I headed up to Glencarron reservoir this afternoon with the intention of looking around an area of Forestry Commission land which has built a local reputation as a confirmed stronghold for black grouse. Combining black grouse habitat with commercial forestry is an extremely delicate business, and having seen something similar in North Wales in July, I wanted to take another look at what was happening just north of Glasgow.
Like Coed Llandegla, the Carron Valley forest is also run as a system of mountain bike trails. A large and well signposted carpark was packed with avid cyclists, and we examined each other with expressions of mutual disdain. Just as I would never be seen dead dressed up in lycra, so the assembled mountainbikers had no interest whatsoever in gamebird conservation.
Thankfully, a secretive path led up into the trees and almost immediately I was swallowed up into the gloom of some very well established sitka spruces. I had been in such a hurry to get away from the neon clamour of cyclists that I hadn’t seen a sign demarking that path as strictly for cyclists only, and a tangle of sweating legs and squeaky chains swept down on me like a hen sparrowhawk. Collision narrowly avoided and explitives exchanged, I stepped off the path and found a more secluded trail through the woodland.
Clearly, a tremendous amount of effort has gone into making the Carron Valley forest a suitable habitat for black grouse. Alders and birches crowded along the fringes of the path, and several large clear felled areas had been left fallow to regenerate with natural undergrowth. Although I didn’t see a stick of heather all the time I was there, blaeberry was fairly abundant, which, combined with the ubiquitous soft rush and heath rush, would be providing birds with something to eat during the spring and summer. Bullfinches, goldfinches and long tailed tits buzzed happily overhead, and I even spotted a tiny goldcrest hopping like a mouse amongst the overgrown branches of an old lodgepole pine tree.
No matter how hard I tried to escape the cyclists, I could never really get far enough away from the squealing brakes. As a hard beaked old corbie crow settled in the stiff twigs overhead, I had a chance to think about forestry and black grouse.
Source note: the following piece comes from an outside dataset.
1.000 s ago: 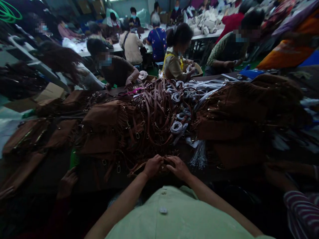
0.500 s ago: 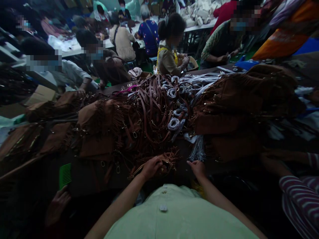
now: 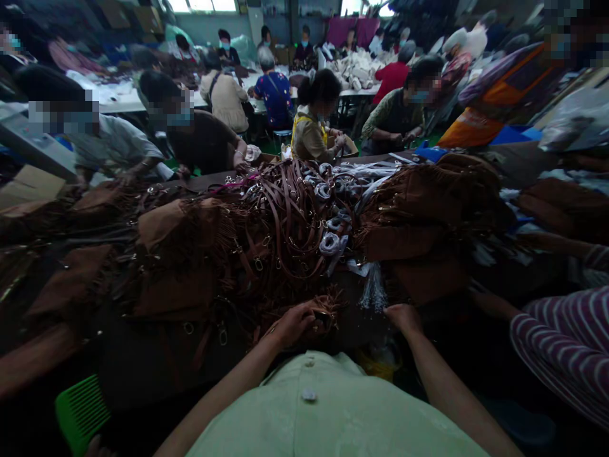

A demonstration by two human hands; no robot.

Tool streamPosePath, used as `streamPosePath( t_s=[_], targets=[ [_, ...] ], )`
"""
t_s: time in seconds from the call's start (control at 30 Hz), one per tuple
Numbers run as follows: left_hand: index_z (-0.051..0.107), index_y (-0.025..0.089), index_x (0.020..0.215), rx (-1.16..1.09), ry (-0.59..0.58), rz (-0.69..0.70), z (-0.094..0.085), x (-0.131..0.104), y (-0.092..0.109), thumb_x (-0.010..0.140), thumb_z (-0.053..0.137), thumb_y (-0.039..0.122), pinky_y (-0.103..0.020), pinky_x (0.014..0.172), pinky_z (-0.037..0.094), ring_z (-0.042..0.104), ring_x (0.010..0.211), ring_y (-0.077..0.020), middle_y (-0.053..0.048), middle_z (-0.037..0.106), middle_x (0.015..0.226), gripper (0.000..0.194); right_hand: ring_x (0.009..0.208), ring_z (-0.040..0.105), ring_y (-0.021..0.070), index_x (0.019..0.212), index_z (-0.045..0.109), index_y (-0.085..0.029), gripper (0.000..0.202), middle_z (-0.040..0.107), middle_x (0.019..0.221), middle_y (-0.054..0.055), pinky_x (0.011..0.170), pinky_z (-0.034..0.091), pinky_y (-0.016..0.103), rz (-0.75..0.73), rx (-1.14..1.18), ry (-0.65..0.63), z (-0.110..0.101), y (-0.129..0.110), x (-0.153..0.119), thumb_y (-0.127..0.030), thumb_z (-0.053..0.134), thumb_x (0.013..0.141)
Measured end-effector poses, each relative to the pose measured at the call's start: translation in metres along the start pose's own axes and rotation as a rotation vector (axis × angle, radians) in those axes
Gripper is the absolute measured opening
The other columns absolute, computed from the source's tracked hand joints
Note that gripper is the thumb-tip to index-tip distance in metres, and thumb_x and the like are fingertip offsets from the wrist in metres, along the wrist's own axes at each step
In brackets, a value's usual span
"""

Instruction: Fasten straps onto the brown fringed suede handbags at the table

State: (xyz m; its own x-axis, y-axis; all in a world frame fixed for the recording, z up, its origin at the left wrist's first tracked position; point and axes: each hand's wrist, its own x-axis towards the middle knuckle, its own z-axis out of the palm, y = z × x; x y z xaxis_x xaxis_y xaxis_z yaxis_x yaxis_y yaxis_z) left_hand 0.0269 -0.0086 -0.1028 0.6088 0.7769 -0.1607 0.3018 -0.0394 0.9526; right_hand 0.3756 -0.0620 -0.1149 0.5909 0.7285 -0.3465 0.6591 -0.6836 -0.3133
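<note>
My left hand (image 3: 295,322) is closed on a brown fringed bag (image 3: 328,304) lying at the near edge of the table. A small dark shiny part shows beside its fingertips. My right hand (image 3: 404,318) is just right of the loose ends of a bundle of thin, pale, clear strands (image 3: 373,289). Its fingers are pinched together; whatever may be between them is too small to make out. Beyond both hands lies a heap of brown straps (image 3: 285,216) with metal clips, and white-wrapped coils (image 3: 329,244) sit to its right.
Brown fringed bags are stacked at left (image 3: 176,292) and right (image 3: 423,197). A co-worker's hand holds a green comb (image 3: 83,409) at lower left. A striped sleeve (image 3: 561,343) reaches in from the right. Several people sit across the dark table (image 3: 128,355).
My right hand has moved right, away from the strand ends. My left hand stays on the bag. The green comb has shifted down and left, and the camera view has tilted up.
</note>
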Motion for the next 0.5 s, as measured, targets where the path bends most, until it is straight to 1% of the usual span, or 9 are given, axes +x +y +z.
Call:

Commercial forestry can be made to provide textbook habitat for black grouse. Sensitive management is sure to produce great quantities of food, shelter and nesting cover , but there is no point in any of it unless predator control is being carried out. Black grouse thrive in an environment in which they feel totally secure, and I am inclined to think that if the birds begin to associate dense woodland with danger, they will be reluctant to use it, no matter how full of food it is.
It makes me look a cynic and a heretic to write it, but in some cases, it seems like the Forestry Commission are doing a half-arsed job in their promotion of black grouse. They want to be seen to be helping a marginalised bird which they had no small part in marginalising, but the fact that that assistance comes with the additional and ethically troubling issue of vermin control appears to make them shy away from it. They can throw conspicuous hatfuls of money at habitat creation, but will never see real returns until they can bite the bullet and clear these birds some breathing space from predators, who not only exist but thrive in their plantations. The RSPB have close ties to the Forestry Commission in Scotland, and that link perhaps explains the total failure to address not only the crow problem but the additional issue a certain dog-like beast, whose conspicuous twist-ended offerings were to be found on several tussocks of grass beside the forest paths.
I am told that there are several black grouse in Glencarron, but it will come as no surprise to hear that I didn’t see any.